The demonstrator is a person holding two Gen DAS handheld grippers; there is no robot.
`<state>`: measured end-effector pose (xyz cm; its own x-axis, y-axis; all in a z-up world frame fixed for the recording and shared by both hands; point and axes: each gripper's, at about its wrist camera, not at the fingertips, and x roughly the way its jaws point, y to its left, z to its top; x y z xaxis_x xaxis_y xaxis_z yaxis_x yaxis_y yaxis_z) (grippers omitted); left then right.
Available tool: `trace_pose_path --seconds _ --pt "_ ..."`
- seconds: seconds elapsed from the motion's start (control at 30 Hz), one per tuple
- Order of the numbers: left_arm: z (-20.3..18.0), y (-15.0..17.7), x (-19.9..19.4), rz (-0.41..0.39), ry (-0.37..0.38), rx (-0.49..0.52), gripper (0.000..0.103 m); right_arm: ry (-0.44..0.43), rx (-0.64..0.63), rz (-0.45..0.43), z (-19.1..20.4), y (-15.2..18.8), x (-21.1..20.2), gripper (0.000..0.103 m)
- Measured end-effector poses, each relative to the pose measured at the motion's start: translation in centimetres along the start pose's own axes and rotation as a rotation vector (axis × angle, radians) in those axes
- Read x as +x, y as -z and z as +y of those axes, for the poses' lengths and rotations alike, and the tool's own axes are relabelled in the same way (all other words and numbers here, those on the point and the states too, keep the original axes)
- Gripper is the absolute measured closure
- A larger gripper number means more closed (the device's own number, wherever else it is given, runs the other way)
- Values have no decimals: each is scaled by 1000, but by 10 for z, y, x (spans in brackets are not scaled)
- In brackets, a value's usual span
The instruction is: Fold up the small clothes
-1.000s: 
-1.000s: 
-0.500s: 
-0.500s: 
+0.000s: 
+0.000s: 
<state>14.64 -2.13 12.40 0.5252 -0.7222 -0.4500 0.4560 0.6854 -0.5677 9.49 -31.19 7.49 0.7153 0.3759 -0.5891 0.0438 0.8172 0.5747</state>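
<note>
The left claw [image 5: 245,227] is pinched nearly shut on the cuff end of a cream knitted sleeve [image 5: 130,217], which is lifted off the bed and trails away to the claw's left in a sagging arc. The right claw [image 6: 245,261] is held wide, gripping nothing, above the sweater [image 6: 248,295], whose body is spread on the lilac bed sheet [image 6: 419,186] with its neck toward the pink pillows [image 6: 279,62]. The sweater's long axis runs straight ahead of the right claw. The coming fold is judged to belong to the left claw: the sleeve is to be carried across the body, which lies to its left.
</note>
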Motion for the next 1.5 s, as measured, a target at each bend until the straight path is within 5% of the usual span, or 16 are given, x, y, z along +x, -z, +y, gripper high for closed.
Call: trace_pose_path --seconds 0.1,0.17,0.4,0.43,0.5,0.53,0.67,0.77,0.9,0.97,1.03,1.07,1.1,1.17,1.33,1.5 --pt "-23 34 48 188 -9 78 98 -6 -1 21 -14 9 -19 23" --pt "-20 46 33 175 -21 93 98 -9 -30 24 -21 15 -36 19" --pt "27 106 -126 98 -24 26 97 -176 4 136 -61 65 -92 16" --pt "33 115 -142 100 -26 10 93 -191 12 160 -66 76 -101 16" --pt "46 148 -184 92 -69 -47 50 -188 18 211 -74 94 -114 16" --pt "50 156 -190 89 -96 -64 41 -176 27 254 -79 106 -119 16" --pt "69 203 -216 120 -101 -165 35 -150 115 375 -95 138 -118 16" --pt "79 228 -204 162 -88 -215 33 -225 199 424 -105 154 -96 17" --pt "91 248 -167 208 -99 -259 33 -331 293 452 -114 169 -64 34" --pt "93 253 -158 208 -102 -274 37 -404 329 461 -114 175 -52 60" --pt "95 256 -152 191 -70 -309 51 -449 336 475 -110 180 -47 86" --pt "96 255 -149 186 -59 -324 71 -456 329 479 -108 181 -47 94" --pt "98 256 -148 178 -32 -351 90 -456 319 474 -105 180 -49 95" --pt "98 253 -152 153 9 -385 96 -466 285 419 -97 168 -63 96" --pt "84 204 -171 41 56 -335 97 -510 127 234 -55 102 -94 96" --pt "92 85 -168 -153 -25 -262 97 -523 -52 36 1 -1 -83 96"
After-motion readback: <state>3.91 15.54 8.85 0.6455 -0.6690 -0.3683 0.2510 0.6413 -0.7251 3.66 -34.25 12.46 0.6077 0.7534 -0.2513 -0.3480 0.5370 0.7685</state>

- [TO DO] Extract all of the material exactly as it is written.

- [EXERCISE SOLUTION]
The demonstrator is a person holding two Gen DAS handheld grippers; there is no robot.
`<state>`: measured end-effector pose (xyz cm; its own x-axis, y-axis; all in a z-up world frame fixed for the recording and shared by both hands; point and axes: each gripper's, at about its wrist camera, not at the fingertips, and x roughly the way its jaws point, y to its left, z to its top; x y z xaxis_x xaxis_y xaxis_z yaxis_x yaxis_y yaxis_z) (grippers omitted); left then right.
Available tool: `trace_pose_path --seconds _ --pt "_ ..."`
- seconds: seconds elapsed from the motion's start (control at 30 Hz), one per tuple
- Order of the numbers: left_arm: z (-20.3..18.0), y (-15.0..17.7), x (-19.9..19.4), rz (-0.41..0.39), ry (-0.37..0.38), rx (-0.49..0.52), gripper (0.000..0.103 m); right_arm: ry (-0.44..0.43), rx (-0.64..0.63), rz (-0.45..0.43), z (-19.1..20.4), y (-15.2..18.8), x (-21.1..20.2), gripper (0.000..0.103 m)
- Measured end-effector poses, each relative to the pose measured at the motion's start: translation in centimetres along the start pose's own axes and rotation as a rotation vector (axis × angle, radians) in those axes
- Read x as +x, y as -z and z as +y of those axes, for the poses' lengths and rotations alike, and the tool's own axes are relabelled in the same way (all other words and numbers here, those on the point and the states too, keep the original axes)
- Gripper is the absolute measured closure
- A larger gripper number means more closed (the device's own number, wherever else it is given, runs the other way)
- Values have no decimals: each is scaled by 1000, but by 10 for z, y, x (spans in brackets are not scaled)
- In brackets, a value's usual span
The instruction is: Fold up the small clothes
-1.000s: 
-1.000s: 
-0.500s: 
-0.500s: 
+0.000s: 
+0.000s: 
<state>14.64 -2.13 12.40 0.5252 -0.7222 -0.4500 0.4560 0.6854 -0.5677 9.49 -31.19 7.49 0.7153 0.3759 -0.5891 0.0438 0.8172 0.5747</state>
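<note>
The left claw [image 5: 245,227] is pinched nearly shut on the cuff end of a cream knitted sleeve [image 5: 130,217], which is lifted off the bed and trails away to the claw's left in a sagging arc. The right claw [image 6: 245,261] is held wide, gripping nothing, above the sweater [image 6: 248,295], whose body is spread on the lilac bed sheet [image 6: 419,186] with its neck toward the pink pillows [image 6: 279,62]. The sweater's long axis runs straight ahead of the right claw. The coming fold is judged to belong to the left claw: the sleeve is to be carried across the body, which lies to its left.
</note>
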Motion for the next 1.5 s, as measured, a target at each bend until the straight path is within 5% of the usual span, or 16 are given, x, y, z along +x, -z, +y, gripper high for closed.
Call: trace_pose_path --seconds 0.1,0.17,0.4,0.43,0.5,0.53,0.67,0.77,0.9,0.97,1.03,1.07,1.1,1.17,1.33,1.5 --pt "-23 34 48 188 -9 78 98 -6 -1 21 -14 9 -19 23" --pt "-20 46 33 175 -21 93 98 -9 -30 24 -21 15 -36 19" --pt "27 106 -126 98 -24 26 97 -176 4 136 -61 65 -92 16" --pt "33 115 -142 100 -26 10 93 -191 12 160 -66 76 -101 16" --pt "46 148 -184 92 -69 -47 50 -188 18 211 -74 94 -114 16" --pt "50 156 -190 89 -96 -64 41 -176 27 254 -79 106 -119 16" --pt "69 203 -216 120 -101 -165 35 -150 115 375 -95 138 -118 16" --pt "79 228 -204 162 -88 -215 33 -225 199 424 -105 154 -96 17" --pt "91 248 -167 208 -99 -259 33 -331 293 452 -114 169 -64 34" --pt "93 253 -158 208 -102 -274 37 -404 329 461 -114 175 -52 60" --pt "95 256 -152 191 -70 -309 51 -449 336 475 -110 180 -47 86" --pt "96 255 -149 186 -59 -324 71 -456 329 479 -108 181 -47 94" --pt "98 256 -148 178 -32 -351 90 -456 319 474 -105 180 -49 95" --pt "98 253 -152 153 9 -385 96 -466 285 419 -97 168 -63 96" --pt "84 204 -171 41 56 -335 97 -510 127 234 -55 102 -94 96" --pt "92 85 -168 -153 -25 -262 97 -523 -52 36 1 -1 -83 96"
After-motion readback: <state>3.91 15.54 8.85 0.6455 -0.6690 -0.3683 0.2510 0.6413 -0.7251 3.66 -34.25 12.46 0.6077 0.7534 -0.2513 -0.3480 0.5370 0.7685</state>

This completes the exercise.